Re: On non-Windows, hard depend on uselocale(3)
Hi, On 2023-11-17 08:57:47 +1300, Thomas Munro wrote: > I also had a go[3] at doing it with static inlined functions, to avoid > creating a load of new exported functions and associated function call > overheads. It worked fine, except on Windows: I needed a global > variable PGTYPESclocale that all the inlined functions can see when > called from ecpglib or pgtypeslib code, but if I put that in the > exports list then on that platform it seems to contain garbage; there > is probably some other magic needed to export non-function symbols > from the DLL or something like that, I didn't look into it. See CI > failure + crash dumps. I suspect you'd need __declspec(dllimport) on the variable to make that work. I.e. use PGDLLIMPORT and define BUILDING_DLL while building the libraries, so they see __declspec (dllexport). I luckily forgot the details, but functions just call into some thunk that does necessary magic, but that option doesn't exist for variables, so the compiler/linker have to do stuff, hence needing __declspec(dllimport). Greetings, Andres Freund
Re: On non-Windows, hard depend on uselocale(3)

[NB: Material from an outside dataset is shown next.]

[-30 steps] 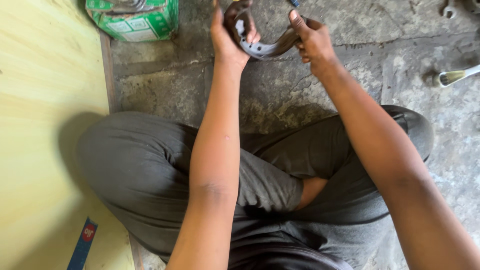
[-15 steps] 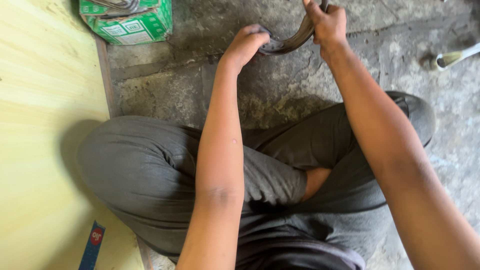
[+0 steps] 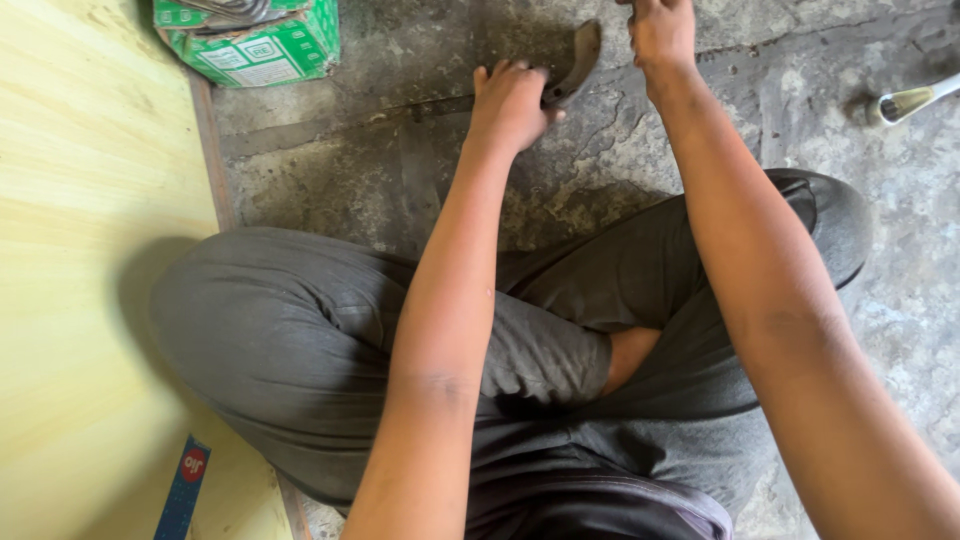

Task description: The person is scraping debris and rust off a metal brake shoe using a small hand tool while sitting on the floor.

I wrote: > I've not reviewed this closely, but I did try it on mamba's host. > It compiles and passes regression testing, but I see two warnings: > common.c: In function 'PGTYPESsprintf': > common.c:120:2: warning: function 'PGTYPESsprintf' might be a candidate for > 'gnu_printf' format attribute [-Wsuggest-attribute=format] > 120 | return vsprintf_l(str, PGTYPESclocale, format, args); > | ^~ > common.c: In function 'PGTYPESsnprintf': > common.c:136:2: warning: function 'PGTYPESsnprintf' might be a candidate for > 'gnu_printf' format attribute [-Wsuggest-attribute=format] > 136 | return vsnprintf_l(str, size, PGTYPESclocale, format, args); > | ^~ > I think this is telling us about an actual problem: these new > functions are based on libc's printf not what we have in snprintf.c, > and therefore we really shouldn't be assuming that they will support > any format specs beyond what POSIX requires for printf. Wait, I just realized that there's more to this. ecpglib *does* rely on our snprintf.c functions: $ nm --ext --undef src/interfaces/ecpg/ecpglib/*.o | grep printf U pg_snprintf U pg_fprintf U pg_snprintf U pg_printf U pg_snprintf U pg_sprintf U pg_fprintf U pg_snprintf U pg_vfprintf U pg_snprintf U pg_sprintf U pg_sprintf We are getting these warnings because vsprintf_l and vsnprintf_l don't have snprintf.c implementations, so the compiler sees the attributes attached to them by stdio.h. This raises the question of whether changing snprintf.c could be part of the solution. I'm not sure that we want to try to emulate vs[n]printf_l directly, but perhaps there's another way? In any case, my concern about ecpg_log() is misplaced. That is really using pg_vfprintf, so it's correctly marked. regards, tom lane
Re: On non-Windows, hard depend on uselocale(3)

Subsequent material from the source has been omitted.